Metabolic signaling mechanisms controlling mammalian embryonic patterning is offered by NICHD - Eunice Kennedy Shriver National Institute of Child Health and Human Development and is generally open to university, nonprofit, healthcare org. It is open to organizations nationwide unless the funder specifies otherwise. Review the specific eligibility terms before applying, since funders set their own requirements around organization type, location, and the population or project being served.
How much funding does the Metabolic signaling mechanisms controlling mammalian embryonic patterning provide?
Metabolic signaling mechanisms controlling mammalian embryonic patterning provides up to $628K per award from NICHD - Eunice Kennedy Shriver National Institute of Child Health and Human Development. Actual award sizes depend on the scope of your project, available program funds, and the number of applicants, so build a budget that reflects realistic, allowable costs rather than the maximum figure.
When is the Metabolic signaling mechanisms controlling mammalian embryonic patterning deadline?
Applications for Metabolic signaling mechanisms controlling mammalian embryonic patterning are due 2031-02-28 (open). Because deadlines can change, verify the date with the funder, NICHD - Eunice Kennedy Shriver National Institute of Child Health and Human Development, and give yourself enough time to prepare a complete, competitive application before the close date.
How do you apply for the Metabolic signaling mechanisms controlling mammalian embryonic patterning?

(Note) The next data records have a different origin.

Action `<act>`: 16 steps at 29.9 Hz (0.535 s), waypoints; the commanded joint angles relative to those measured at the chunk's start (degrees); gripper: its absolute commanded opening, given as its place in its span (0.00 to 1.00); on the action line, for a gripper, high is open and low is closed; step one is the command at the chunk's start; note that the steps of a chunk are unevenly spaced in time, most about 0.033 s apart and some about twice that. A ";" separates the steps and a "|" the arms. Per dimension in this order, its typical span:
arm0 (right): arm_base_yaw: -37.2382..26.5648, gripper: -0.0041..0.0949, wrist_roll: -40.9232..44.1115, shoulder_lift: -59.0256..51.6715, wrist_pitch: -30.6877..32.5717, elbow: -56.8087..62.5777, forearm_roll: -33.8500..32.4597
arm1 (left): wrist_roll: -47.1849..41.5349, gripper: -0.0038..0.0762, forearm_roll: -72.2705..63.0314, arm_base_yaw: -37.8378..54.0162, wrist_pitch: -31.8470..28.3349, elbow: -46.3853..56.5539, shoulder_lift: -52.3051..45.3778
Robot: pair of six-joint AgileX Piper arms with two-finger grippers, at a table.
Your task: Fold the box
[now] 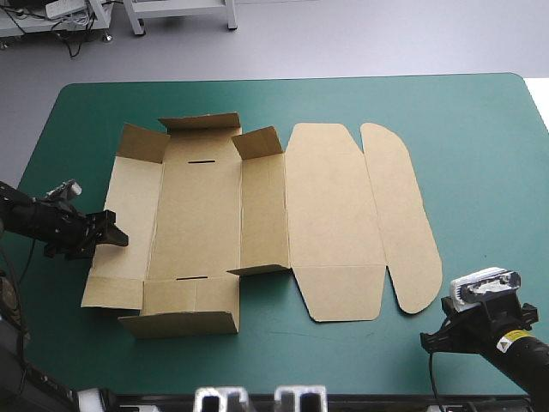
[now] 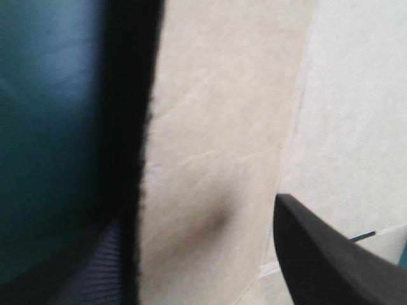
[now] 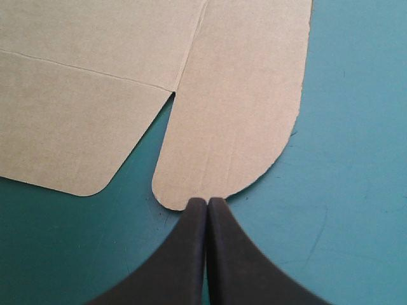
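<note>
The brown box (image 1: 257, 215) lies as a cut sheet on the teal-green cover, its left-hand flaps slightly raised and the lid panels flat to the right. My left gripper (image 1: 116, 236) is at the sheet's left edge. In the left wrist view the left gripper (image 2: 203, 197) is open, one black finger (image 2: 127, 190) along the board's edge and the other finger (image 2: 318, 254) over the box (image 2: 216, 127). My right gripper (image 1: 433, 336) sits at the near right. It is shut, and in the right wrist view the right gripper (image 3: 206, 202) has its tips touching the end of the rounded flap (image 3: 241, 114).
Bare teal-green cover (image 1: 480, 172) stretches to the right of the sheet and along the near edge (image 1: 326, 360). The table's far edge (image 1: 292, 81) runs just beyond the box's raised back flap (image 1: 202, 122).
</note>
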 commanded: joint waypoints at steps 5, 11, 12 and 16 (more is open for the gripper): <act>0.18 0.03 0.53 0.35 -3.15 -1.31 0.52 | 1.68 0.60 -6.79 -2.12 1.02 -0.22 -2.02; 0.18 0.03 0.78 0.35 -3.15 -1.31 0.66 | 0.81 0.60 -6.90 -6.69 0.01 2.32 -1.75; 0.18 0.03 0.78 0.35 -3.15 -1.31 0.66 | 0.26 0.58 -6.75 -7.13 -0.01 2.32 -1.75; 0.18 0.03 0.78 0.35 -3.05 -1.31 0.66 | -1.20 0.27 -6.58 -7.62 0.02 1.20 -1.75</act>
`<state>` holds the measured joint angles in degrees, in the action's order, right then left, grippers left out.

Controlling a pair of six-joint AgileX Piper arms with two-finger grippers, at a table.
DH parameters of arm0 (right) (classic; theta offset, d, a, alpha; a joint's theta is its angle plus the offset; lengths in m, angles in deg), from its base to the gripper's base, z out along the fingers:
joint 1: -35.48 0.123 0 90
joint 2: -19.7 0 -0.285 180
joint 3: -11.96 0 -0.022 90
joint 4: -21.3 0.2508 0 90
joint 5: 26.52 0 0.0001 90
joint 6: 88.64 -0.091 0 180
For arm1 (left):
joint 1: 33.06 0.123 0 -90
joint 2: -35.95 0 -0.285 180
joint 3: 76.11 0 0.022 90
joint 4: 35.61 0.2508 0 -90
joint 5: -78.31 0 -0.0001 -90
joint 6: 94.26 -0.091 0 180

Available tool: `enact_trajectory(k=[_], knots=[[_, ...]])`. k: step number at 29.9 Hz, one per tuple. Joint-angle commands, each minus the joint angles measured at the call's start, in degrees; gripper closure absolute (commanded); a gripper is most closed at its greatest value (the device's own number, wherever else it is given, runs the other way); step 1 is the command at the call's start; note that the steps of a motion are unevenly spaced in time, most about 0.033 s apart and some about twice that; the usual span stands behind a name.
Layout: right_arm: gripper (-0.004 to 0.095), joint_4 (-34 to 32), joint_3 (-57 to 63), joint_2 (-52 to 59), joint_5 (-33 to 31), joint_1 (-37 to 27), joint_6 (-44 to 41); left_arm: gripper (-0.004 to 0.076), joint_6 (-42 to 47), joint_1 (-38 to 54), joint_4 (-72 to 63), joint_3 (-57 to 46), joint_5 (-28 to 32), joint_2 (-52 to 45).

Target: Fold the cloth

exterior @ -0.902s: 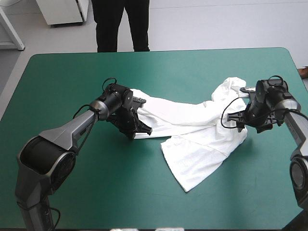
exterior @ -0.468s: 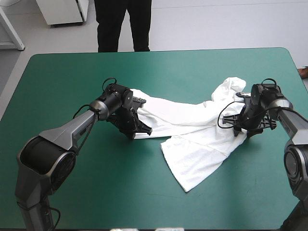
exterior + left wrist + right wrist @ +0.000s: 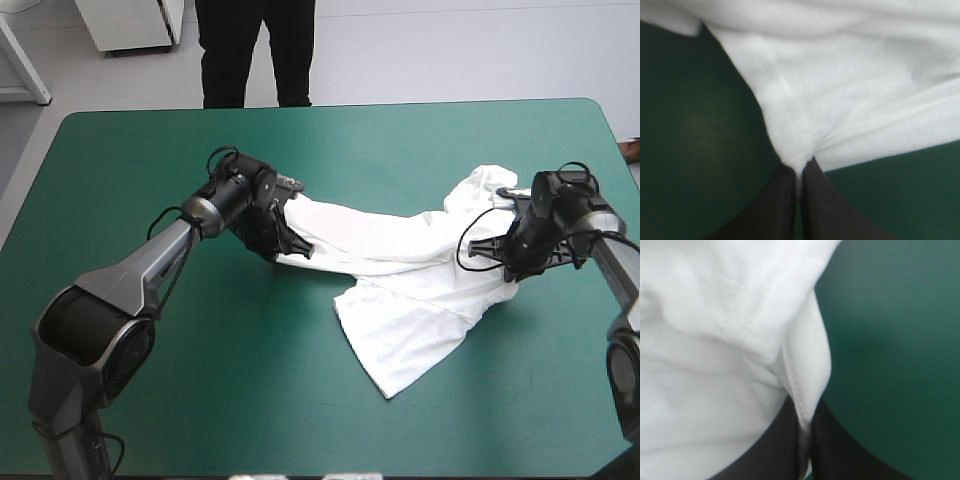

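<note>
The teal-green table (image 3: 150,400) carried the white T-shirt (image 3: 400,290), which lay rumpled and stretched out between the two hands. The left hand (image 3: 293,247) was pinched closed on a fold at the shirt's near edge. The right hand (image 3: 509,272) gripped a hemmed edge, perhaps a sleeve, with cloth spreading ahead of it.
</note>
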<state>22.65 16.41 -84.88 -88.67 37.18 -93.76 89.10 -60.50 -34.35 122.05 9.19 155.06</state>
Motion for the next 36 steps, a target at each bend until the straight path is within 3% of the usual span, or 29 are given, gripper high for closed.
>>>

To apply for Metabolic signaling mechanisms controlling mammalian embryonic patterning, confirm your eligibility, gather the required documents, and prepare a narrative and budget that address the funder's priorities. FindGrants guides you step by step and can draft each section, then exports a submission-ready application pack for this grant from NICHD - Eunice Kennedy Shriver National Institute of Child Health and Human Development.